This evening smells like cloves because that's the essential oil currently burning in the little aroma pot.
I'd gotten a vanilla and burnt caramel flavoured essential oil for what reason don't ask, I'm not huge in to sweet scents but somehow i needed up buying it and the oddest thing happened.
I'd not realized it but each time that particular aroma filled the house I craved desserts and pastries and choux's filled with cream and very particular kinds of beige coloured sweet foods that were mounded to the gods with cream and such.
I mean I didn't feel like thinking about chocolates, it was doughnuts, Frappuccino's, creamy syllabubs, trifles and custards, milkshakes, creamy thick ice creams that I yearned for without even knowing that the culprit behind these cravings was that aroma therapy oil.
The only therapy I could gain from that scent was food therapy and I don't even usually eat any of the above mentioned items because I'm a raging lactose intolerant as well as a bit of a food fadist and yet I wanted to ravage an entire bakery.

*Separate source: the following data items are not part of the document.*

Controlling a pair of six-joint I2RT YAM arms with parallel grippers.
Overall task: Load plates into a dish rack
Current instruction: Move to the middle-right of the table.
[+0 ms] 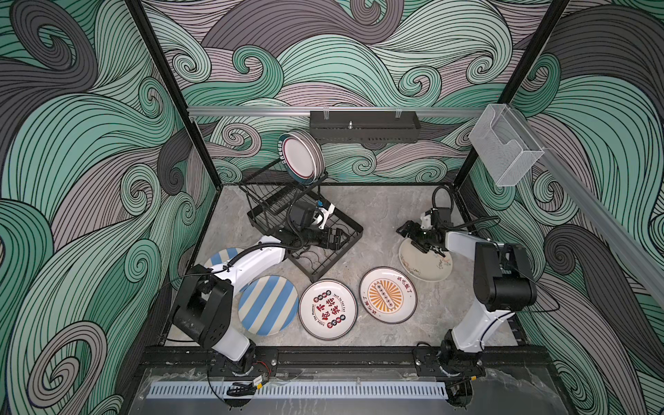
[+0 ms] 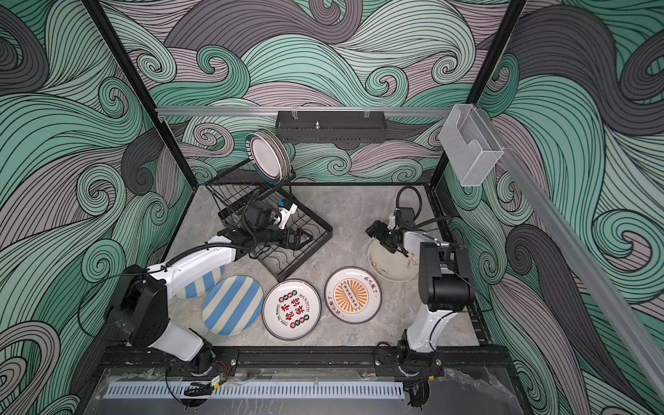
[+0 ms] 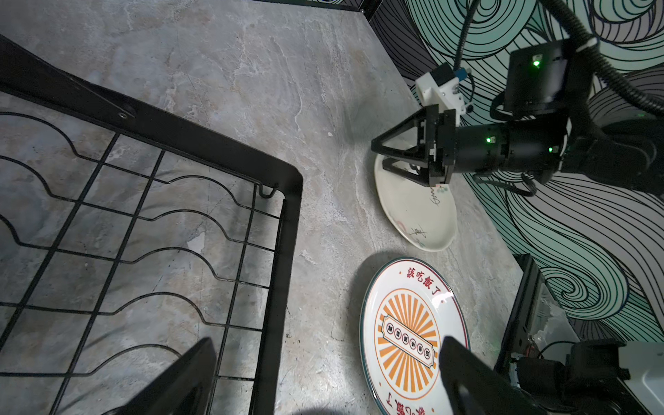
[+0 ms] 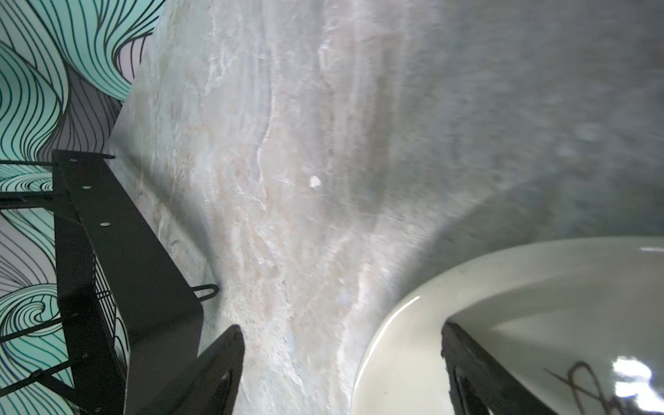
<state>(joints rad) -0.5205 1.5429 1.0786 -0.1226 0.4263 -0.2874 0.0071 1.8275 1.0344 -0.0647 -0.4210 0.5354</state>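
The grey marbled tabletop (image 1: 377, 212) bears the dish rack (image 1: 337, 255) and five plates (image 1: 327, 309) lying flat.

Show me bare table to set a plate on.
Widest bare patch: back centre, between the rack and the cream plate. A smaller one lies front right, between the sunburst plate and the right arm. Crowded: the front row of plates and under the left arm.

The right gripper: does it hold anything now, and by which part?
Nothing is held. The right gripper stands open astride the rim of the cream plate, one finger inside, one outside.
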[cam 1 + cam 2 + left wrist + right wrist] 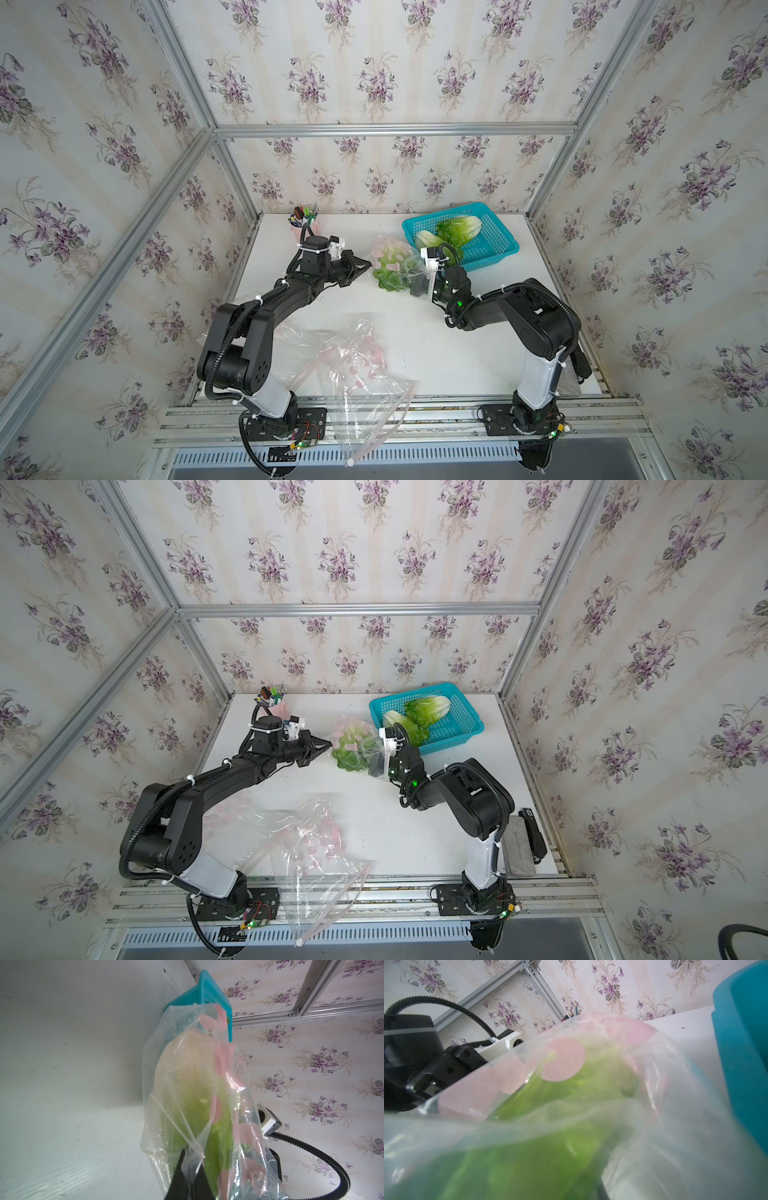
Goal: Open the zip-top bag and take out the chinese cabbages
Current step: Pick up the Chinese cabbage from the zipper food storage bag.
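Holding: left gripper [368, 264] pinched the zip-top bag's [392, 252] thin skin at one end.
Other end: right gripper [419, 286] was pressed together; what it held I could not tell.
Cabbages: one cabbage [386, 279] sat inside the bag, two cabbages [459, 230] lay in the blue basket [496, 243].
Tip: a slow pull seemed best, so nothing ripped.

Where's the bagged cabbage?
The cabbage, in its bag, is mid-table in both top views, between the left pincer and right pincer, left of the blue basket.
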Robot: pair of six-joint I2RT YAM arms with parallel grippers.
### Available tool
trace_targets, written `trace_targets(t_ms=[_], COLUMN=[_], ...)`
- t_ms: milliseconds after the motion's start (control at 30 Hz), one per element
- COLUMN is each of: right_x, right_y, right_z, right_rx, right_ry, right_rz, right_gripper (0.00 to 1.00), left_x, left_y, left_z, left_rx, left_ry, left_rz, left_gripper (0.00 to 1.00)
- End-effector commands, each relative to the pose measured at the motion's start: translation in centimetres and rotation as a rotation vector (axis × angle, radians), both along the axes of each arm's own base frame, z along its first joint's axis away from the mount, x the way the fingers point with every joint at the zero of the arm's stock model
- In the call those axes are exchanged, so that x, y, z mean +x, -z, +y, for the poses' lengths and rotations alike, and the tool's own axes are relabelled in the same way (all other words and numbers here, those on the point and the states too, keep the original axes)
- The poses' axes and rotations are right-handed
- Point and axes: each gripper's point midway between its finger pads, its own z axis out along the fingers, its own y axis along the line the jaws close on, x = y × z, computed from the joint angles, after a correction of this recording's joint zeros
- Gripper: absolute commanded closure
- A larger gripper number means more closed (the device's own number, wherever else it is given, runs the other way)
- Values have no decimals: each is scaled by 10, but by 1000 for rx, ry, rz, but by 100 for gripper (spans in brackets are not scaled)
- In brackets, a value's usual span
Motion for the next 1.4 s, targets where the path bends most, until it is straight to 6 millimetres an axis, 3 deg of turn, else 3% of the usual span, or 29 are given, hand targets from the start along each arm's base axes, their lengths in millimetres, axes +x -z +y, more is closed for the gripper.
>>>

It was horrible. As delicious as the scent was, the weird cravings i felt myself spiralling into was immodest.
The house smelled divine to be sure, but I found myself getting cornered by the cloying scent because such sickly sweet scents give me a headache and there wasn't anything sexy about it either.
I have given up on the essential oil since and the only time I will ever light it up is when I let my inner fat girl take over for a day.